Le retour des magasins physiques

Comme souligné plus haut, le tsunami du digital avait tout emporté sur son chemin dont la sacro-sainte expérience client. Pourtant, tout retailer doit le mettre en avant : il n’y a rien de plus important que les informations essentielles liées à une expérience client «physique», à savoir en boutique 1.0. Soyons clairs : les acheteurs n’ont pas déserté les points de vente depuis l’avènement d’Internet puisque 9 achats sur 10 sont réalisés «physiquement». Et oui, le e-commerce ne représente «que» 10% du marché global, étonnant, non?

Le commerçant qui rêvait d’une boutique 100% en ligne où les frais fixes habituels (loyer, main d’oeuvre, énergie,…) n’étaient que de mauvais souvenirs est vite revenu à la réalité. Je ne réinvente pas la roue en précisant qu’un consommateur a besoin de voir, de toucher et de sentir avant de passer à l’achat. Cela vaut pour un parfum, pour un vêtement, du mobilier et même des services (téléphonie mobile notamment). 

Il n’est donc pas stupéfiant d’apprendre qu’Amazon, le leader incontesté du e-commerce, ouvre des magasins à travers tous les États-Unis (et bientôt en Europe…). Aussi, l’expérience client peut s’en trouver grandement améliorée. Notamment grâce à l’omnicanal…

 

La connaissance du client grâce à l’omnicanal

La clé de voûte d’un commerce florissant est avant tout la connaissance du client (et de toutes ses variantes).
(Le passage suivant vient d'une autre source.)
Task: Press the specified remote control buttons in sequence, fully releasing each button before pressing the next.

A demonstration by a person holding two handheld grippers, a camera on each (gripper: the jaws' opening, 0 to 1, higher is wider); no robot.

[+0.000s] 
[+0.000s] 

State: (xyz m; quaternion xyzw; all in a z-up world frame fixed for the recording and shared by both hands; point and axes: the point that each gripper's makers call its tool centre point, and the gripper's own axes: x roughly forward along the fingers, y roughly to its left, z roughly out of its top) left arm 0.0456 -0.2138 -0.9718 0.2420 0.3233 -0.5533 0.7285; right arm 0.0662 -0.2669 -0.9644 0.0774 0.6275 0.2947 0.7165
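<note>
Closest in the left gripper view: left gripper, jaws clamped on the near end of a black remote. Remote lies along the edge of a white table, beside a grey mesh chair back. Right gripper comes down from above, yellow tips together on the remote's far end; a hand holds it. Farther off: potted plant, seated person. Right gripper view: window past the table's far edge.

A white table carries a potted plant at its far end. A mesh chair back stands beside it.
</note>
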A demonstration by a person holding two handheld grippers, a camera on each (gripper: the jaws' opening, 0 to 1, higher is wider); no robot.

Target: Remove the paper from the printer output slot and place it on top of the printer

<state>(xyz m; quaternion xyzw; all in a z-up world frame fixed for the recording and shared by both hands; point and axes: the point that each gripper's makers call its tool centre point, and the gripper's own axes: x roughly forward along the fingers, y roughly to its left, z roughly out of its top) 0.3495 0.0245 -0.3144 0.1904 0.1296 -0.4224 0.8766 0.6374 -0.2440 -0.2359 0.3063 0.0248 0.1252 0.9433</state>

En ce sens et à l’heure de la multiplication des canaux de vente et de communication, le Datamart est la pierre angulaire de la stratégie omnicanal

Autrement dit, il s’agit d’utiliser les données collectées sur un même client qui a réalisé des actions «indépendantes» : visite de la page Facebook de la marque, tweet en citant la marque, achat en magasin ou encore dépôt d’un commentaire sur un site d’avis. 

Le Datamart permet de centraliser et d’agréger les données «online» comme «offline» afin de cibler des réponses précises. En matière de Trigger Marketing, je ne connais rien de mieux : recueil des données, exploitation de ces mêmes données puis planification d’actions ciblées (tel type de publicité sur tel canal à tel instant). Même le wait marketing utilise en partie cette technique pour «viser juste». Dans un tel écosystème, la panoplie pour séduire le chaland va du code de réduction à une remise personnalisée sur les produits déjà achetés.

 

Big Data et transformation digitale

Concernant la stratégie omnicanal, le Big Data est la clé de son succès. En ces temps où les objets connectés inondent nos pénates (30 milliards d’ici 3 ans), les retailers doivent a minima envisager les solutions qui s’offrent à eux. 

Le principe est simple : collecter des données pour améliorer le satisfecit client. Aussi, elles permettent de créer des passerelles naturelles entre le offline et le online : même UX, mêmes promotions, même programme de fidélité,…Une véritable unification des données physiques et numériques.

Dans un tel contexte, le smartphone est l’outil-clé. Il permet de cibler le client et de lui envoyer, par exemple, des promotions lorsqu’il se rend en magasin. Ne perdons pas de vue qu’un client «reconnu» est un client satisfait et…reconnaissant ! Combien d’entre nous apprécient se rendre dans un magasin donné, car le gérant ou les vendeurs se souviennent de vous ? Un grand nombre! 


In fine, cet attachement à une marque s’étend sur les réseaux sociaux, les sites d’avis, etc…En jouant le jeu de cette (faussement nouvelle) vision, les retailers sont donc gagnants sur toute la ligne.